In the daily meeting, we did not discuss each request; we just glanced at the column to see whether the count was under control. When one of them demanded more attention, its owner brought it up, and we evaluated promoting it to a project task.

Next, I turned to the project tasks. These were the bulk of the team’s work and the category where a developer-style board fits best. A typical Kanban board for developers has three action columns – developing, testing, and deploying – which works well for shipping features. Project tasks in infrastructure follow a similar shape, but the columns need to be generalized to cover work that isn’t always developing or testing in the dev sense:

Doing the work, such as configuring infrastructure, assessing its quality and compliance, developing automation, and writing contracts;
Reviewing the work to assure its quality;
Deploying the work to satisfy change and delivery management compliance.

Cards move through these three columns until done. Since different project tasks share the same board, it helped to define done for each project task in each column. For instance, applying a security patch was done in the doing column once it had been applied and documented on the development systems; done in the reviewing column once tested by other team members; and done in the deploying column once it reached the quality assurance and production systems.

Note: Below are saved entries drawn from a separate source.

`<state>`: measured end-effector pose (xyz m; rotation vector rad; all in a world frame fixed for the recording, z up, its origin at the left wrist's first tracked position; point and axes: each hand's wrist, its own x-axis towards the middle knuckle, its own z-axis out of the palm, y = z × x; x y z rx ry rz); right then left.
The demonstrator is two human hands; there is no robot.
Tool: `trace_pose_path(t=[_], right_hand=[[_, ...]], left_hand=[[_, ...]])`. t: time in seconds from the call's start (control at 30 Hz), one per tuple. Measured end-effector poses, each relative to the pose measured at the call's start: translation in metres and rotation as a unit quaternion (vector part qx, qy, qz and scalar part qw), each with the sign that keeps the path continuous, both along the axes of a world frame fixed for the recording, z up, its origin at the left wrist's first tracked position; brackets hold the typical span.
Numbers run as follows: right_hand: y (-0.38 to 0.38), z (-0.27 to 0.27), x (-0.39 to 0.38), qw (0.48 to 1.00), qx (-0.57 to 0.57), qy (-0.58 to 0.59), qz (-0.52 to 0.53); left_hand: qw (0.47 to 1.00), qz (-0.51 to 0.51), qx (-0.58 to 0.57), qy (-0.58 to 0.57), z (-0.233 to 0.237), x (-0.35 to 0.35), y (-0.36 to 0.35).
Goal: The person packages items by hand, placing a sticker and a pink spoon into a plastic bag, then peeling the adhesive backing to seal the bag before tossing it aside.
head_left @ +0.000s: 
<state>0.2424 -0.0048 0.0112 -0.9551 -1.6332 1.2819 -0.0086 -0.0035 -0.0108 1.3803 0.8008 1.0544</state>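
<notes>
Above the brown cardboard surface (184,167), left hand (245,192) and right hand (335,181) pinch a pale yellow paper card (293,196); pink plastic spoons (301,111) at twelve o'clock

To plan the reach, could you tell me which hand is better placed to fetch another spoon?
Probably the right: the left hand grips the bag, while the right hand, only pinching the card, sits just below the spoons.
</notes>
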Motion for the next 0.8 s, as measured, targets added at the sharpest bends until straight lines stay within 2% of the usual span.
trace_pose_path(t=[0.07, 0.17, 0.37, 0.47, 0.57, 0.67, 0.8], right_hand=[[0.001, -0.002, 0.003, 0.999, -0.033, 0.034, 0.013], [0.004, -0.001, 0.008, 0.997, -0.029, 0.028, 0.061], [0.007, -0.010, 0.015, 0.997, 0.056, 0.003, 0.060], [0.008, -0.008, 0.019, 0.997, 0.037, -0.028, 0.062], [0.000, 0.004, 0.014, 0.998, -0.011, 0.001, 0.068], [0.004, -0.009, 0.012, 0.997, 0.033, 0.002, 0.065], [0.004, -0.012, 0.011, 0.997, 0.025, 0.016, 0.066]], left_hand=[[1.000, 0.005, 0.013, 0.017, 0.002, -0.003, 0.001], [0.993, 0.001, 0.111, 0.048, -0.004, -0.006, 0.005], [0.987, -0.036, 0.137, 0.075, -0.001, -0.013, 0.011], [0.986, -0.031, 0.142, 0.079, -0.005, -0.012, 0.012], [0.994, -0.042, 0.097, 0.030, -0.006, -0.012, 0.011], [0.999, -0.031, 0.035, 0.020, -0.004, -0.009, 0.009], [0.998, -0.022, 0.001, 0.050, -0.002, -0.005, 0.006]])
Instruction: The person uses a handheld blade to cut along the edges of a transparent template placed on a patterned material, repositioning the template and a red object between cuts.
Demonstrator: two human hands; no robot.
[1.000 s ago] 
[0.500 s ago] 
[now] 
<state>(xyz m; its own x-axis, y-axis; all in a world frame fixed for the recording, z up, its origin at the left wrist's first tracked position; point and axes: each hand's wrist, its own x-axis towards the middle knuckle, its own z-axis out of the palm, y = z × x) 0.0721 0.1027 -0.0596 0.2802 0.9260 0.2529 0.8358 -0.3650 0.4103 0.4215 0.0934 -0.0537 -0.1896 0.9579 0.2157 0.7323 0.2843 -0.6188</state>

The reviewing column was the hardest to operate, and in practice we skipped it for most tasks. The team combined very different skill sets – the mainframe person could not credibly review the Linux work, and vice versa – so peer review was rarely feasible, and reviewing simply did not apply to much of the workload. I will not solve that here because it is a broader problem of knowledge, training, and team management, but it is worth noting that an infrastructure board may often run with the reviewing column effectively bypassed.

One challenge that remained was epic tasks – long-running work that could stay parked in the same column for weeks. This is a common problem in agile methods, and the standard answer is to split the epic into smaller pieces. The hard part for infrastructure is finding splits that actually carry meaning. Applying a security patch across hundreds of production servers, for example, could take weeks; chopping it into “patch 50 servers” cards is artificial and adds little visibility. A more practical split is to group the servers by role or by deployment wave and give each group its own card – one for the application servers, another for the database servers, another for the next wave of edge nodes.

Next, I turned to the contractor tasks. Infrastructure teams generally manage several contracts in parallel, and a single team member can handle a couple of contractor engagements with different collaborators at once. These tasks behaved differently from the other two: the team did not execute the work; it supervised it. That meant the cards on our board represented attention rather than hands-on effort – tracking status, reviewing deliverables, raising quality issues, and signing off when work was complete. Mixing those cards into the project-tasks columns would have inflated the WIP without reflecting capacity: supervising five contractor work streams is not the same as doing five internal projects.

I tracked contractor work on a dedicated swim lane on the board, separate from the project-tasks columns. Each ongoing engagement got its own card, listing the contractor, the deliverable, and the next checkpoint. The card stayed visible for as long as the team had any responsibility for the work – through delivery, review, and acceptance – which made supervision visible to the rest of the team without competing with the project-tasks WIP limits.

None of these adjustments are radical departures from Kanban – they are local adaptations to make the method fit a team that does not look like a development team. The board became useful not because it solved every problem, but because it represented the work as it actually was: a mix of small requests, longer projects, and supervised work done by others.